У Сани после развода один за другим появились и свой врач, и свой водитель микроавтобуса, и теперь стал в дом ходить не то чтобы священник, а человек близкий церкви. "Бычки бушуют - весну чуют", - говорит Гена-друг дома, невзирая на ранги знакомых.

Через две недели она помолодела.

Но это внезапное омолаживание, так же быстро гаснет, переходит в некую тень. И Лидия не была за нее спокойна. Можно обмануть всех, но себя-то как обмануть?
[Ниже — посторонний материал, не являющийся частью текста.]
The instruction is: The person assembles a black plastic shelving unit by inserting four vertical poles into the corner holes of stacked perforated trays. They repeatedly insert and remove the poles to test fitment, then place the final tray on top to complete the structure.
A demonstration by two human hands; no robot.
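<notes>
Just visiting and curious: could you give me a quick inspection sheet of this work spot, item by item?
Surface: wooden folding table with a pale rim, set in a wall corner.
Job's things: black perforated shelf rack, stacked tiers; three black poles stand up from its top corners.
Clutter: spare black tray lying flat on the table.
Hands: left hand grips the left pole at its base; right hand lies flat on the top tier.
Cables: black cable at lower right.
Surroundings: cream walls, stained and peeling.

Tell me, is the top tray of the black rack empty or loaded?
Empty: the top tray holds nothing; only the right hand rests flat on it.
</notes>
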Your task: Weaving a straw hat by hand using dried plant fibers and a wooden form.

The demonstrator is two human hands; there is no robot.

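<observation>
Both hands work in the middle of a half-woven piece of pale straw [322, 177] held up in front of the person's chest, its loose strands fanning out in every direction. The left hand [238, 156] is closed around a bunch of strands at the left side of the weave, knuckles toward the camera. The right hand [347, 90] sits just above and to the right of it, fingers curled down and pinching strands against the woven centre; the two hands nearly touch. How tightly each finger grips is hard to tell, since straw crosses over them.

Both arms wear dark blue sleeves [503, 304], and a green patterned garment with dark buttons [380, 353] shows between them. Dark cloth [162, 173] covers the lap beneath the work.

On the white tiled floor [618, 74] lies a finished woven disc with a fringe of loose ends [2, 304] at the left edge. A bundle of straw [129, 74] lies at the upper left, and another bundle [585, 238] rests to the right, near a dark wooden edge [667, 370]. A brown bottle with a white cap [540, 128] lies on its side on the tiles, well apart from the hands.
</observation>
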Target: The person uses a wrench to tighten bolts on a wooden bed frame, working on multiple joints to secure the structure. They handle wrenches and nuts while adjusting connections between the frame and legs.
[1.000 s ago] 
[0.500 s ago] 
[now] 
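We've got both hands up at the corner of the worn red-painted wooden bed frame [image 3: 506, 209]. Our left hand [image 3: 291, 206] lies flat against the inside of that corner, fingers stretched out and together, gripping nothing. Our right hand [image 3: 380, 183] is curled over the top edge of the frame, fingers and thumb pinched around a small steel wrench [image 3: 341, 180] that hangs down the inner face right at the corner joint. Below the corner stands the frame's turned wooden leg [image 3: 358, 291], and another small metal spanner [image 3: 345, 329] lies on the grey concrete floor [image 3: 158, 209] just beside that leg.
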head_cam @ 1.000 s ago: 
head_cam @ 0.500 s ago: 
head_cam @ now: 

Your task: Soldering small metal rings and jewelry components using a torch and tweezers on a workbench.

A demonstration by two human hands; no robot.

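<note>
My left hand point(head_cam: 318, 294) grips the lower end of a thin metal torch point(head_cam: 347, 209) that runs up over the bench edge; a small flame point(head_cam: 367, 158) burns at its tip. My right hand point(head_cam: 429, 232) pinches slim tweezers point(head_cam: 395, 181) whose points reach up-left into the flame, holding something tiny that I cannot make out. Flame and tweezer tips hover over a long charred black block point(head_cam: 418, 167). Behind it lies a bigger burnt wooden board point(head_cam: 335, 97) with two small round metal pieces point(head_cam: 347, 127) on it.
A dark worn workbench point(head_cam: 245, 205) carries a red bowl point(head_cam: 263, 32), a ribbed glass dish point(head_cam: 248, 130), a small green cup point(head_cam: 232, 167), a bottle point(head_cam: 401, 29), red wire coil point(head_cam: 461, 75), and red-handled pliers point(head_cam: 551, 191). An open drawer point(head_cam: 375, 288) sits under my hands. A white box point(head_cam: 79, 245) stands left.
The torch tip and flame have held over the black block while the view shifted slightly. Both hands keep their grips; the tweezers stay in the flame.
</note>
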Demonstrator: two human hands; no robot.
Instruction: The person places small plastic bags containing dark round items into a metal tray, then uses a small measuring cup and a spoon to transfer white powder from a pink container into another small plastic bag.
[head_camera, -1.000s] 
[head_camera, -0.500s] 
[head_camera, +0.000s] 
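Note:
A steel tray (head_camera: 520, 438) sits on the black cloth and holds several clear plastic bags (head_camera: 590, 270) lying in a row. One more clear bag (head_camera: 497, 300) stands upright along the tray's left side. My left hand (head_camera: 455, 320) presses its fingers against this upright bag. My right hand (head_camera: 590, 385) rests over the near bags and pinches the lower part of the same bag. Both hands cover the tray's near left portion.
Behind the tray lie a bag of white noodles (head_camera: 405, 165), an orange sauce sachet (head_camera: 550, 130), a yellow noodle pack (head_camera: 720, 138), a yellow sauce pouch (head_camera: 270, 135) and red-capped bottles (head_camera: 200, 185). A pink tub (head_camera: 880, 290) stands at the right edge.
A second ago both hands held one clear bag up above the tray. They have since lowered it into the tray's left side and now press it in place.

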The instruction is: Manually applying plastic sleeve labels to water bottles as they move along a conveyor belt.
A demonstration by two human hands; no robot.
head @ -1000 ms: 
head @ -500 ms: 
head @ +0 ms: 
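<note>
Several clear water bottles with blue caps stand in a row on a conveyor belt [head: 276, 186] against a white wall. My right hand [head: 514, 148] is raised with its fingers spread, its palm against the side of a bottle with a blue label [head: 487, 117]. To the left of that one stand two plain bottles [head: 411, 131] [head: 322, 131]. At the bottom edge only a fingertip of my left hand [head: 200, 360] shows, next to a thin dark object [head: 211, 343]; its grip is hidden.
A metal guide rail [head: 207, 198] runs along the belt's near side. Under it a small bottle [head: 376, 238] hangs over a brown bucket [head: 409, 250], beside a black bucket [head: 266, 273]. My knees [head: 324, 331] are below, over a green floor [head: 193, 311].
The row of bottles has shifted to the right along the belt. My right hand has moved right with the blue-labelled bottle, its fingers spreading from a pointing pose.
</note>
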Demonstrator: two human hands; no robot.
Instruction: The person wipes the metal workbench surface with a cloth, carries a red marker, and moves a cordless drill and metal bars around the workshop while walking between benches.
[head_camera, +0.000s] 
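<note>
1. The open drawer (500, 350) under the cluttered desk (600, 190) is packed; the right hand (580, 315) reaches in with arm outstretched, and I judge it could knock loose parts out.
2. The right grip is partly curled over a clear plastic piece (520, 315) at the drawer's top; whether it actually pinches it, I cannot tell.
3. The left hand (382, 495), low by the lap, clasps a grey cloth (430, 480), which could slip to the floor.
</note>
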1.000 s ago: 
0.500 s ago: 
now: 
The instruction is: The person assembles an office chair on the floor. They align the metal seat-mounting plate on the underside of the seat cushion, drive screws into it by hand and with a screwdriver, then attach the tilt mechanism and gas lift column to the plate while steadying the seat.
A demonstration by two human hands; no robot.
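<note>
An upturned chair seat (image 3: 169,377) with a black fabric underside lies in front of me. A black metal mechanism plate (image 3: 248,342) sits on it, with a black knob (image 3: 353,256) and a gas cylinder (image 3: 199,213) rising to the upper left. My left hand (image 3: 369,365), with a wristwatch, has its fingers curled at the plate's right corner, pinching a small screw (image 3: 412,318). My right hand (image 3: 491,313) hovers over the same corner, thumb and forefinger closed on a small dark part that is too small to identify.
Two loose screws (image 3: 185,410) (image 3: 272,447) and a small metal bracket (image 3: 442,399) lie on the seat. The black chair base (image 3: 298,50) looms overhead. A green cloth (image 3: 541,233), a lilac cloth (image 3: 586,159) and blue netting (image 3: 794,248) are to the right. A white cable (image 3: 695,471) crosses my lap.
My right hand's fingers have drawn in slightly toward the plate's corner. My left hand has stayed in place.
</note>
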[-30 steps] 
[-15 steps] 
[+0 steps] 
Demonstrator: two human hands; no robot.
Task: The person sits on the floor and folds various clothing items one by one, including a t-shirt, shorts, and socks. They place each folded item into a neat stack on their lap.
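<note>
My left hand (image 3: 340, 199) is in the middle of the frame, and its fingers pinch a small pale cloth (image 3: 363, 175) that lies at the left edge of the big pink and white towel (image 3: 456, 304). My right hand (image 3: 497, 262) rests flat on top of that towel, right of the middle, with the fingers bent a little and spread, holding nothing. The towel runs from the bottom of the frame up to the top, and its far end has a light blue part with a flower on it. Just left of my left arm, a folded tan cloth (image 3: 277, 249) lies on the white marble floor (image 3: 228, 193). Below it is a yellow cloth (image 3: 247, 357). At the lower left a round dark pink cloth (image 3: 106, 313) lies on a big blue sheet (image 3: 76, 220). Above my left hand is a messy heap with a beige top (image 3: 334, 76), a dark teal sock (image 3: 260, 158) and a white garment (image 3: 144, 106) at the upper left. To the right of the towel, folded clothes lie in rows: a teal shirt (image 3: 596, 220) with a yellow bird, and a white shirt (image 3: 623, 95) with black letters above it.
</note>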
Когда-то и Лидия, как Саня пыталась, но ведь это на грани потери рассудка.

В Советской России были участковые врачи, по сути такие же участковые учителя, ибо ребенок не мог идти к другому учителю, а только по району, в котором он проживал, а так же были тогда участковые милиционеры, участковые осведомители.

- Смотрите, этот абрикосовый пудель уже превратился в курагу! - смеялась сестра через две недели.

- Куда проваливаются ее деньги? - не понимала она.

- Сок американского алое - триста рублей... - вносил поправку Гена.

Она страдала не от любви к этому человеку, а от потери человека, к которому привыкла и считала уже своей частью.

- Я только два года тому назад привыкла, что я замужем. Мне это даже стало нравиться! И вдруг... Опять в девках!

- В свободу человеческой воли верит лишь тот, кто не знал ни любви, ни ненависти, - произнесла двоюродная сестра и умно поджала губки.

- Это я тебе говорила, - остановила ее риторику Саня.

"Участие - больше ей ничего не нужно от меня", - сжала губки еще туже сестра. Но ей было рядом с Саней не плохо - ностальгия по двойной морали. Да, собственно, что такое совесть? Это логика личности, как он при помощи этого инструмента согласует свою жизнь с окружающими близкими и далекими людьми.

- Фифти-фифти, - смеялась Саня, разливая самодельную настойку на лесных ягодах.